Starting at the line that contains "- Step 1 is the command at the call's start" and ending at the line that contains "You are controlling", the lines below are to be given again exactly, with nothing added.

■ **The data**:
........

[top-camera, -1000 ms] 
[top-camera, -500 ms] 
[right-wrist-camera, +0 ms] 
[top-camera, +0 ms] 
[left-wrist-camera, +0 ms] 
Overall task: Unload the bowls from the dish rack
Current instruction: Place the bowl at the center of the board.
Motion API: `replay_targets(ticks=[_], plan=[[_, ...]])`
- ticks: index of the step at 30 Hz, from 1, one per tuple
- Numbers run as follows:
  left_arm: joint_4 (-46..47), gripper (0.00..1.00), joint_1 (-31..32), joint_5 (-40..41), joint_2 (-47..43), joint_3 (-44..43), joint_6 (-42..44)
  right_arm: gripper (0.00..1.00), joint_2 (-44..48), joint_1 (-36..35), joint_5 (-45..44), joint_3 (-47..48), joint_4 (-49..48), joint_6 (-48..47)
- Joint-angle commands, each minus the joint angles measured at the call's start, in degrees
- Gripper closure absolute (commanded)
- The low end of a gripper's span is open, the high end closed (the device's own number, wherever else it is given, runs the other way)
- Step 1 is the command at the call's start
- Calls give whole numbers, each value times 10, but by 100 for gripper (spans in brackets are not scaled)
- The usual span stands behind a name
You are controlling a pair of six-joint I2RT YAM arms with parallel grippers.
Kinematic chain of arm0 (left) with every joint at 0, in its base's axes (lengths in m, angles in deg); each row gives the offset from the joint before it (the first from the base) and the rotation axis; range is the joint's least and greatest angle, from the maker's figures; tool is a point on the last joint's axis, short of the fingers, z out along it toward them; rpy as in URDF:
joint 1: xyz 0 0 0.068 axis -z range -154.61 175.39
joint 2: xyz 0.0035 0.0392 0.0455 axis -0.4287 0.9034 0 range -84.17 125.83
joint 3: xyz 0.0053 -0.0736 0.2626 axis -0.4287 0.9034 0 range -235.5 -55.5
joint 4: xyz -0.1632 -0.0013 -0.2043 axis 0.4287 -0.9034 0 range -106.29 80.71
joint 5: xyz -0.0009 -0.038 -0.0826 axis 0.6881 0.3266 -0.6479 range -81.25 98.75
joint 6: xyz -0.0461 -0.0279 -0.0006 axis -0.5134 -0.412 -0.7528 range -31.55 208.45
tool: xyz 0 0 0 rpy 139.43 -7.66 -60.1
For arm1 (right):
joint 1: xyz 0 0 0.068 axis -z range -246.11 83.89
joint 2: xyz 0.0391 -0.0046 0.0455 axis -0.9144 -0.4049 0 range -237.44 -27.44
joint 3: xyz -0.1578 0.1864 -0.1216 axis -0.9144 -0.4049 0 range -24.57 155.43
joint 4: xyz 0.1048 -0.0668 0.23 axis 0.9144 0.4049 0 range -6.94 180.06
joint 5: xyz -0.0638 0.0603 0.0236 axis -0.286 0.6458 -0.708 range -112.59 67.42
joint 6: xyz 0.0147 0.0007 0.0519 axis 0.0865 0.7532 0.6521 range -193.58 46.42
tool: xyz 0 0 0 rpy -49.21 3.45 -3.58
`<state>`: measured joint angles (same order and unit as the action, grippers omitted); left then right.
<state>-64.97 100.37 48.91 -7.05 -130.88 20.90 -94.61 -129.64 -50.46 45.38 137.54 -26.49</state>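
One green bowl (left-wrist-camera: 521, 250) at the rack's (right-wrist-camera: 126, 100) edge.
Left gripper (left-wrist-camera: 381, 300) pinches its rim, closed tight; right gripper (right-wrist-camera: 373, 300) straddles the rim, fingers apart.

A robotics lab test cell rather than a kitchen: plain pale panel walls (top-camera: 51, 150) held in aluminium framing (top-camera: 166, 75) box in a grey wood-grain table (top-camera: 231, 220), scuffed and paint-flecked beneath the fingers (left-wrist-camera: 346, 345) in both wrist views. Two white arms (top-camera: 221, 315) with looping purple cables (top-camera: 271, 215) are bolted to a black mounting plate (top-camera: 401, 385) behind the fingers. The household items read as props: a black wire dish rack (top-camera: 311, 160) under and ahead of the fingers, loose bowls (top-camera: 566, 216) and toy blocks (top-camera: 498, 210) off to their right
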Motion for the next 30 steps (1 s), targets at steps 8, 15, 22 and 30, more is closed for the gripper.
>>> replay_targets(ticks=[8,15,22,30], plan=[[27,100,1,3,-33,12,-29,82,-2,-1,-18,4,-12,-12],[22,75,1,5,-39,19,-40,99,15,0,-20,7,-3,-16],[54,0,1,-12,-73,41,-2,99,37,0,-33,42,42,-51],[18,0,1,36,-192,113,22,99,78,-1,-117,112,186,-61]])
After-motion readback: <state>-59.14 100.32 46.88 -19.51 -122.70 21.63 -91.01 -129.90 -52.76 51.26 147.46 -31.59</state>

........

■ **Answer area**:
- Step 1 is the command at the call's start
- Calls give whole numbers, each value times 10, but by 100 for gripper (spans in brackets are not scaled)
- The usual span stands behind a name
You are controlling a pair of six-joint I2RT YAM arms with parallel grippers.

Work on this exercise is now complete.